What is required → Return only the lines running from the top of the entries to the line with "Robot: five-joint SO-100", inclusive, exactly as written.

Stored data entries
• • • • • • •

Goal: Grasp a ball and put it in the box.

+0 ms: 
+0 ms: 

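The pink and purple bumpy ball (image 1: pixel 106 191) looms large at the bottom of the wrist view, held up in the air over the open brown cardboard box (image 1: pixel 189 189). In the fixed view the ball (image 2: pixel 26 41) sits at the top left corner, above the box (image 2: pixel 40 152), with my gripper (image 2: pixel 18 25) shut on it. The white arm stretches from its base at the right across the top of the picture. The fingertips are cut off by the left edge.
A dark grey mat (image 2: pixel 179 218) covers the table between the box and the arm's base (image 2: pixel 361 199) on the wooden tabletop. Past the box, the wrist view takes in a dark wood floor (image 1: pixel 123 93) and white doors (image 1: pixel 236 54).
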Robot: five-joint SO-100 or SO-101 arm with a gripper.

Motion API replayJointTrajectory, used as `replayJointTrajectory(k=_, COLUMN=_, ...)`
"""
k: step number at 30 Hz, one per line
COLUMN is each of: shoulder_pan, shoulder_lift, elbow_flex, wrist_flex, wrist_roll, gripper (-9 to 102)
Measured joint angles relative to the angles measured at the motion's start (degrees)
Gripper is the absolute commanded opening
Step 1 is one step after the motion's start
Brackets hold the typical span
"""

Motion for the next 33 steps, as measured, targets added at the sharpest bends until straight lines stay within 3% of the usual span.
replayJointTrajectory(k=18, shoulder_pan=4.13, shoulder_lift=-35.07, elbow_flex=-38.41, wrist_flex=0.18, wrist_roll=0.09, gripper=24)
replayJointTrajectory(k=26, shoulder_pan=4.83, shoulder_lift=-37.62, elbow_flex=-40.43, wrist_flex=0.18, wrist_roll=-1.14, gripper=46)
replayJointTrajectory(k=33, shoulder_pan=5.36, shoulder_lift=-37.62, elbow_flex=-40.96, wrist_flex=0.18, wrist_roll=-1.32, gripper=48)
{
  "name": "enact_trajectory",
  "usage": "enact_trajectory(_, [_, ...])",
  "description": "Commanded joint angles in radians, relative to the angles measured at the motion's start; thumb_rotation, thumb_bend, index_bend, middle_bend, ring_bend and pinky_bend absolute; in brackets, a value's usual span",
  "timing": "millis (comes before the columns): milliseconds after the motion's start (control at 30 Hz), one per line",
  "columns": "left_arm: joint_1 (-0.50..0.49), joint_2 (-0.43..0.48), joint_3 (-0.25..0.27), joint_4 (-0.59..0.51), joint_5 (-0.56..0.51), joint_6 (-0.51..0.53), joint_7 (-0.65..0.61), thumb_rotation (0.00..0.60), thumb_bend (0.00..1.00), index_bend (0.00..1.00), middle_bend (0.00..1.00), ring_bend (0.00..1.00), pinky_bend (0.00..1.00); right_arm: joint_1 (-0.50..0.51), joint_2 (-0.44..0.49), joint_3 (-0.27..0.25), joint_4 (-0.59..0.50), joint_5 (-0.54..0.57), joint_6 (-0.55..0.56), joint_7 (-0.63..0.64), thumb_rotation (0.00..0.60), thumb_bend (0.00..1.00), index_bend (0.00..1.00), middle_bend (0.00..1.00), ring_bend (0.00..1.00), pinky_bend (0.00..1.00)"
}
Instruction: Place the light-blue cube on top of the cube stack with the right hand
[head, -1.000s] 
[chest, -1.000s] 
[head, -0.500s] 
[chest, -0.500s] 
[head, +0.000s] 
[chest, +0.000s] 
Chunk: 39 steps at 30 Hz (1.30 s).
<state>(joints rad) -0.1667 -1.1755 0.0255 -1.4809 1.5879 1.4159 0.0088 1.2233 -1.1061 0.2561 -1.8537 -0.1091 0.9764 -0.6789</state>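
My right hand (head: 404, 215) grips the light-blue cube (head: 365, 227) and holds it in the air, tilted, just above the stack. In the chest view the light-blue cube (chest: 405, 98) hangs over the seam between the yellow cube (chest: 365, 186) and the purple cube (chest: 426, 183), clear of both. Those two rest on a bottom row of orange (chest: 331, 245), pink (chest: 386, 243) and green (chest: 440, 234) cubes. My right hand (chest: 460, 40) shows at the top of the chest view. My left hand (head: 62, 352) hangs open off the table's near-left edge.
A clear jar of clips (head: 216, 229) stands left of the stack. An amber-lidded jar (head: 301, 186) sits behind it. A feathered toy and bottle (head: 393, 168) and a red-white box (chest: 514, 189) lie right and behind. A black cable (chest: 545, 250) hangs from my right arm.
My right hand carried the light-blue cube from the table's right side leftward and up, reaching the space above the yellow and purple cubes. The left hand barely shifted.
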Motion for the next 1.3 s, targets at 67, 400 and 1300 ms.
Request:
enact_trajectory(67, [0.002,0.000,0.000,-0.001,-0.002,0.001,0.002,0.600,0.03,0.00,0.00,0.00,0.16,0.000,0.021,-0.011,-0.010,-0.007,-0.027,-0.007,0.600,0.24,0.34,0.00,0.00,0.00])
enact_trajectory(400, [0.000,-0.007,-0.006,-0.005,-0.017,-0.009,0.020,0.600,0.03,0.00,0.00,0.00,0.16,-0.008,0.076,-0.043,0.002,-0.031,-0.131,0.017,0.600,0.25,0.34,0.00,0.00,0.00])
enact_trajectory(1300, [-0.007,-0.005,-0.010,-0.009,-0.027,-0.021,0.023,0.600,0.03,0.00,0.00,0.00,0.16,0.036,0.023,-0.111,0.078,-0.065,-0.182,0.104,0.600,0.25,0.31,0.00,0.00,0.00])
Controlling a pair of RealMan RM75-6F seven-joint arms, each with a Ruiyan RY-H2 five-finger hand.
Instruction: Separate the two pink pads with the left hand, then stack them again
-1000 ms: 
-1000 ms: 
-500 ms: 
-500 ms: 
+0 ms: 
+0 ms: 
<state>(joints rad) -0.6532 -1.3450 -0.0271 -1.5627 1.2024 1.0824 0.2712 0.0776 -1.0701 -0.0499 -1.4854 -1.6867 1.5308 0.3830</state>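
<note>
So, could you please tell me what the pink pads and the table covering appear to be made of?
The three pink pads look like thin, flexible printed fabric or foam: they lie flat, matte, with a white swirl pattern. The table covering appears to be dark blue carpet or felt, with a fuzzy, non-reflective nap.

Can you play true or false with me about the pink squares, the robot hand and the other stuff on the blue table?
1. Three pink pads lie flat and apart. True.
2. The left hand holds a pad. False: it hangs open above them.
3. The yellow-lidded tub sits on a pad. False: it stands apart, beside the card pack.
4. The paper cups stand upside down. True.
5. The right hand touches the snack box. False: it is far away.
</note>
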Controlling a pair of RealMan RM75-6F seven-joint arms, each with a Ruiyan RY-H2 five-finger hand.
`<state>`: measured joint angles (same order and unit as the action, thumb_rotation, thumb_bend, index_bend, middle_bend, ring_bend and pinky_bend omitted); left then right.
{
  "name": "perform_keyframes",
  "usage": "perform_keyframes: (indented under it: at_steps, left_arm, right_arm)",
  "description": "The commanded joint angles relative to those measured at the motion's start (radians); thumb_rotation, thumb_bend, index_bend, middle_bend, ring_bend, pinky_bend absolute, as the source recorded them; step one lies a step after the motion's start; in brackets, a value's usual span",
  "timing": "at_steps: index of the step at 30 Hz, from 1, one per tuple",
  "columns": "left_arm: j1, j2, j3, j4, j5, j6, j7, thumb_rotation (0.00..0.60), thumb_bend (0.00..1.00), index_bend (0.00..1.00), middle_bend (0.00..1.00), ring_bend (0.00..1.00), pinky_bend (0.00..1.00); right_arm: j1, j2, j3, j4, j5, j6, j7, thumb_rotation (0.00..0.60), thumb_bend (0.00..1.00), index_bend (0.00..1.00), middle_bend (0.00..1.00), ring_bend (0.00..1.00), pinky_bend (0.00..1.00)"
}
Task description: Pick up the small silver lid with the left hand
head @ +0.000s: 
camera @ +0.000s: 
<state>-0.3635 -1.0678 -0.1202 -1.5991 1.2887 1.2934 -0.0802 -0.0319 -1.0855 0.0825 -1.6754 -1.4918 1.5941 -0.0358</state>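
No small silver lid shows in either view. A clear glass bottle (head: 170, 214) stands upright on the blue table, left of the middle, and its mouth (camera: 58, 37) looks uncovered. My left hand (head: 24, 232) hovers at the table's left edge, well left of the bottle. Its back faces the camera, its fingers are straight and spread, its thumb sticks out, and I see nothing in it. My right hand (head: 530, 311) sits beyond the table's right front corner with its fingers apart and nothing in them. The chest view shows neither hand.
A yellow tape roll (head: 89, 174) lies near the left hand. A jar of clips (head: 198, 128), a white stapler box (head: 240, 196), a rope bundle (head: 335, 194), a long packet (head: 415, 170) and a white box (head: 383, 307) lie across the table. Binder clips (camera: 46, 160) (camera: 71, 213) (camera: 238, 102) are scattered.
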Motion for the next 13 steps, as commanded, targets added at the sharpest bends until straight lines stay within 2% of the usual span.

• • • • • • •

Output for this task →
Goal: Grasp a ball and put it in the box.

+0 ms: 
+0 ms: 

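The pink and purple bumpy ball (image 1: pixel 106 191) looms large at the bottom of the wrist view, held up in the air over the open brown cardboard box (image 1: pixel 189 189). In the fixed view the ball (image 2: pixel 26 41) sits at the top left corner, above the box (image 2: pixel 40 152), with my gripper (image 2: pixel 18 25) shut on it. The white arm stretches from its base at the right across the top of the picture. The fingertips are cut off by the left edge.
A dark grey mat (image 2: pixel 179 218) covers the table between the box and the arm's base (image 2: pixel 361 199) on the wooden tabletop. Past the box, the wrist view takes in a dark wood floor (image 1: pixel 123 93) and white doors (image 1: pixel 236 54).
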Robot: five-joint SO-100 or SO-101 arm with a gripper.

This completes the response to the exercise.